复杂的使用二进制搜索和特里特里、复杂

2023-09-11 22:41:38 作者:无味是清欢

给出的一个文件中按字母顺序排列的话大名单,我需要编写一个程序,给定一个字X,确定是否x是在列表中。 preprocessing是确定的,因为我会调用这个函数多次在不同的输入。 priorties:1.速度。 2.内存

given a large list of alphabetically sorted words in a file,I need to write a program that, given a word x, determines if x is in the list. Preprocessing is ok since I will be calling this function many times over different inputs. priorties: 1. speed. 2. memory

我已经知道我可以使用(n是单词的数量,m是的话平均长度) 1.一个线索,时间为O(的log(n)),空间(最好情况)为O(日志(n * m个)),空间(最坏情况)为O(n * m个)。 2.负载的完整列表到内存中,然后二进制搜索,时间为O(日志(N)),空间为O(N * M)

I already know I can use (n is number of words, m is average length of the words) 1. a trie, time is O(log(n)), space(best case) is O(log(n*m)), space(worst case) is O(n*m). 2. load the complete list into memory, then binary search, time is O(log(n)), space is O(n*m)

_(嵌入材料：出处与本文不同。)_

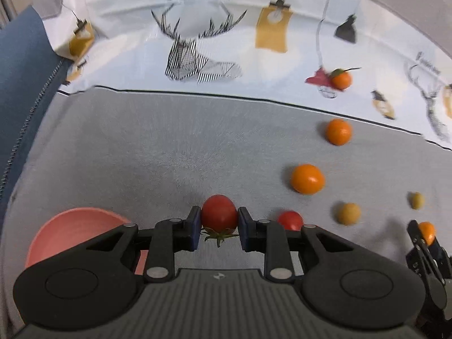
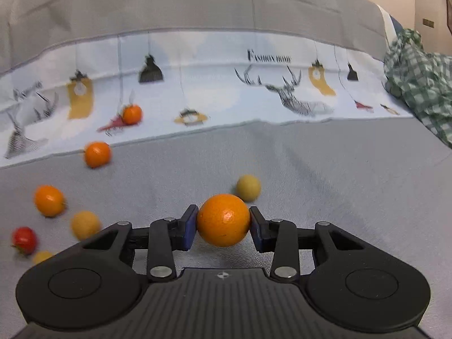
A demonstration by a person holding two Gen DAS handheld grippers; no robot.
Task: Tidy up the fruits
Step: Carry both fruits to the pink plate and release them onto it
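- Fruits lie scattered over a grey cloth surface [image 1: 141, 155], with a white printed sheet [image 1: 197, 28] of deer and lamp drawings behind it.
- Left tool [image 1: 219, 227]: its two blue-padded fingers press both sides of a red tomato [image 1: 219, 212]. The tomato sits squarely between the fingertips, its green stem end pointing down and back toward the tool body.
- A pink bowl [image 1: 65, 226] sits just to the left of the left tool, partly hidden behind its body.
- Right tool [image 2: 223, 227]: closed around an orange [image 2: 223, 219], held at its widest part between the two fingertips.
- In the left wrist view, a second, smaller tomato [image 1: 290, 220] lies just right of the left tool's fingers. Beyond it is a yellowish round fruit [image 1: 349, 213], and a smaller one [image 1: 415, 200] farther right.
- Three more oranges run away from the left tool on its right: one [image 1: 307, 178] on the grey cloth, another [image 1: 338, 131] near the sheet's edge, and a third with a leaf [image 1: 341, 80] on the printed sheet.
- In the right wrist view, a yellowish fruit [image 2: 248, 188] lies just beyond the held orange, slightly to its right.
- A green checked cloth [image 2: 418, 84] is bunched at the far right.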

我不知道有关的复杂性三,请纠正我,如果他们错了。也有其他的好办法?

I'm not sure about the complexity on tri, please correct me if they are wrong. Also are there other good approaches?

推荐答案

这是线索O(M)时间,以及高达O(M *的log(n))的二进制搜索。空间是渐进O(N * M),用于任何合理的方法,你可能会减少在某些情况下使用COM pression。该线索结构是,从理论上讲,稍微好一些的内存,但在实践中,魔鬼藏在细节的实现:需要存储指针内存,并可能坏高速缓存访​​问

It is O(m) time for the trie, and up to O(m*log(n)) for the binary search. The space is asymptotically O(n*m) for any reasonable method, which you can probably reduce in some cases using compression. The trie structure is, in theory, somewhat better on memory, but in practice it has devils hiding in the implementation details: memory needed to store pointers and potentially bad cache access.

有其他的选择实施一系列结构 - 的HashSet和TreeSet中的大多数语言方便的选择。我会去的哈希集合,因为它是高效,简单的。

There are other options for implementing a set structure - hashset and treeset are easy choices in most languages. I'd go for the hash set as it is efficient and simple.